The Value Fund Monthly Update – July 2022

Performance for July 2022

The Value Fund increased 16.3% in July 2022 and is down 7.9% since the fund started at the beginning of February 2022.

Performance vs the Market

The fund outperformed both the S&P 500 and the Nasdaq Composite Indices both of which were strongly up 9.1% and 12.3% respectively for the month.

We are in the middle of earnings season in the US and the majority of results have come in stronger than the market expected. This coupled with certain economic data has driven a recovery in the market after an incredibly weak 6 months.

It is hard if not impossible to predict if the worst is behind us. Given the energy crisis the world is facing, the fertilizer and food shortages globally, and the need for businesses to increase prices, it’s hard to see how the markets don’t take more strain if the status quo remains. However, we are not macroeconomic investors and look to buy companies that will do well in the long term and use market weakness as an opportunity to buy bargains.

The S&P 500 is down 13.3% for the year while the Nasdaq Composite is down over 20% even with the strong performance in July.

Comments

By far the largest contributor to the Value Fund’s performance in July was our real estate investment company whose share price increased over 130% during the month. The share price doubled after management announced that it wants shareholder approval to sell off the assets of the company and dissolve. Even with July’s strong performance, by our conservative calculations, the real estate assets are easily worth double the company’s current valuation.

Performance was also driven by a recovery of our other property sector investments.
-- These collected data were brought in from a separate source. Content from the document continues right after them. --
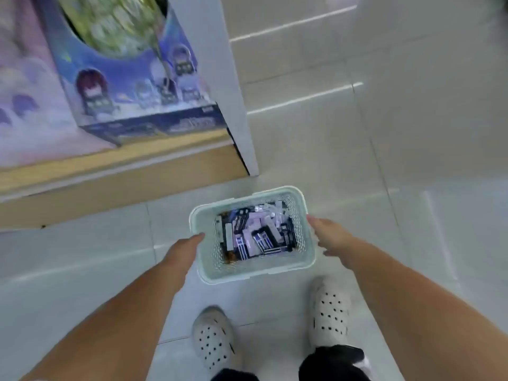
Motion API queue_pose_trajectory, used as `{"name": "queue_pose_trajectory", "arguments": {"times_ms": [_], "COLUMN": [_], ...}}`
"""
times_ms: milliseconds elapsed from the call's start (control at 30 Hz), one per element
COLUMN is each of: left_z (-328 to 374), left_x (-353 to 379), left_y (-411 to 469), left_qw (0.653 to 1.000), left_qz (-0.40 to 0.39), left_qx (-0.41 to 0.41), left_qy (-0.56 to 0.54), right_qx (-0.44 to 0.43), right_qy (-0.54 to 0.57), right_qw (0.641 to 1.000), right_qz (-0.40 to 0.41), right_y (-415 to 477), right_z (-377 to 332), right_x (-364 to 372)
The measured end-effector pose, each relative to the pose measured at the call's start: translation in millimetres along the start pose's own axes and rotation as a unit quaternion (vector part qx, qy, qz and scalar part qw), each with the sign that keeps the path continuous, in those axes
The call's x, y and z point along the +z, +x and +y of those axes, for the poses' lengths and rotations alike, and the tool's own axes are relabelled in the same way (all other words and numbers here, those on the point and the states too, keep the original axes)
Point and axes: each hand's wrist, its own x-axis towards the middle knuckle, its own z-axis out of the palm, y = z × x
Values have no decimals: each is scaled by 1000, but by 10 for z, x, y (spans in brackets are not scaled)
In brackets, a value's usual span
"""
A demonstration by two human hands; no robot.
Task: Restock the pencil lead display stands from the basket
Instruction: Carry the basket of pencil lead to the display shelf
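The mint basket [247, 268] of pencil lead packs [253, 235] lies between both hands, seemingly on the tiled floor [412, 149], its long axis running hand to hand. The left hand [187, 250], fingers straight, touches its left end. The right hand [330, 237], spread and empty, is just beside the right rim.

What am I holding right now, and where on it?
Nothing is clearly gripped: the left hand and right hand are at opposite side rims of the basket, fingers straight.
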Motion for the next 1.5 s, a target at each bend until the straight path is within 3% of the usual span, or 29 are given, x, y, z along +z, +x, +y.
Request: {"name": "queue_pose_trajectory", "arguments": {"times_ms": [233,433,567,700,967,1267,1367,1500], "left_z": [-113,-37,37,153,-45,-1045,-1469,-2173], "left_x": [-10,-360,-785,-1387,-2252,-2671,-2805,-3101], "left_y": [139,-627,-1704,-3042,-5291,-6631,-6790,-6834], "left_qw": [997,996,995,994,982,875,819,765], "left_qz": [-4,-22,-37,-46,38,230,307,345], "left_qx": [-28,-8,-3,16,56,59,53,21], "left_qy": [-65,-86,-94,-101,-178,-421,-482,-544], "right_qx": [-4,33,53,20,-94,-258,-282,-277], "right_qy": [-40,-8,16,-10,-57,-143,-204,-246], "right_qw": [998,998,998,1000,993,941,911,892], "right_qz": [54,43,19,-16,-33,-166,-221,-259], "right_y": [145,-424,-1548,-2922,-5003,-6069,-6274,-6402], "right_z": [-92,-69,-386,-861,-1802,-2725,-2830,-2858], "right_x": [225,49,-260,-640,-817,36,645,1579]}}
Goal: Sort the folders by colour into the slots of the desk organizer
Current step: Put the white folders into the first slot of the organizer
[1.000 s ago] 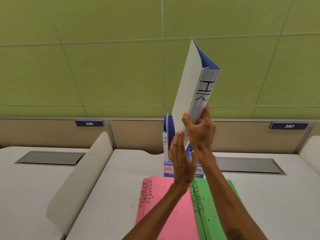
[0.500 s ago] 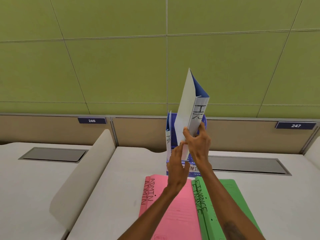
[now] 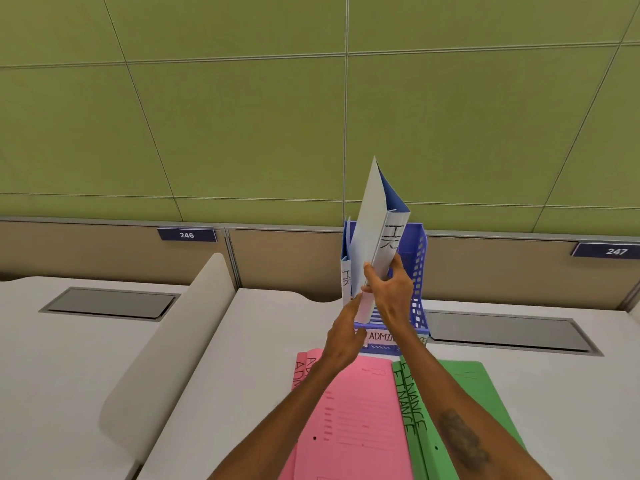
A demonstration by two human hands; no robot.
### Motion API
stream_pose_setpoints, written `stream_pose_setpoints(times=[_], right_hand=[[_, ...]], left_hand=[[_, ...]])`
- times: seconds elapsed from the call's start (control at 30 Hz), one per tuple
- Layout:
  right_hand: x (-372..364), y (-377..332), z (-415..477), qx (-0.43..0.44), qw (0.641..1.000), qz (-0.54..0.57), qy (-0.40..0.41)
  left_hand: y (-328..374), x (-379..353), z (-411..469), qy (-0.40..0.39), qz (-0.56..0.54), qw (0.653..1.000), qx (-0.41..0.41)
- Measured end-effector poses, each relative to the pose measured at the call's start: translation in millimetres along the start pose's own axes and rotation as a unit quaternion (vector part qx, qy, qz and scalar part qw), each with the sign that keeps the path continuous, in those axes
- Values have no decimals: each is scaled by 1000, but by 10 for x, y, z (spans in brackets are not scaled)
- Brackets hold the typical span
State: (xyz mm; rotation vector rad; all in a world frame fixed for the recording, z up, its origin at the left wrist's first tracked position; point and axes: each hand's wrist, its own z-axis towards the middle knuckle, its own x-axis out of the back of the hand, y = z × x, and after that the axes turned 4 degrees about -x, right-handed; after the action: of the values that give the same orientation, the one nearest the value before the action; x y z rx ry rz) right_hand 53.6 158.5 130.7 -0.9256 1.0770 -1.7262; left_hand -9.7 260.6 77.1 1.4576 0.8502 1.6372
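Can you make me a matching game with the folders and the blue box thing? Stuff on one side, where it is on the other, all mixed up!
Things
1. pink folder
2. green folder
3. tilted white folder
4. desk organizer

Places
A. stands at the back of the desk
B. gripped by the right hand
C. lying flat on the desk, left pile
D. lying flat on the desk, right pile

Pairs: 1-C, 2-D, 3-B, 4-A
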Motion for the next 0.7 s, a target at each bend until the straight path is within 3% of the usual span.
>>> stream_pose_setpoints(times=[0.7], right_hand=[[-418, 709, 71, -95, 991, -93, -33]], left_hand=[[-789, -15, 188, -58, 69, 993, 76]])
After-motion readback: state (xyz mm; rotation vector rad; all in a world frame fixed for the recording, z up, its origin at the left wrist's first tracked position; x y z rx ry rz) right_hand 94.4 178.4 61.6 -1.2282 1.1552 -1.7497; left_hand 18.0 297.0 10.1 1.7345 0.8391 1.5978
With record inflation and rising interest rates, the fear has been that the US could be in for another housing collapse however economic data and post US banks’ second-quarter earnings, US households and homeowners are in a far healthier financial position than the market initially feared. This could of course change if the headwinds the economy is facing persist. 

Performance was also helped by the share price appreciation of our medical technology company after it reported record results and increased full-year guidance. While performance was slightly offset by negative earnings announcements from two of our investments one of which we significantly reduced our exposure to as we believe the deterioration of earnings might be permanent. The other might offer us an opportunity as the market is punishing the company’s short-term performance even though the long-term outlook could be very favorable.

Conclusion

Even after a strong month, the average weighted valuation of the portfolio is only 8.0x operating income.

Our two largest positions, both in the property sector, have at least 100% upside according to our conservative estimates. We remain optimistic that both these investments have a high probability of working out as planned.

We are excited about our portfolio as a whole, so much so that we will be adding more of our own money to the portfolio during the month. This will have no impact on the portfolio other than lowering the average purchase price for the majority of stocks that we already own. We will update you before we do add to the fund.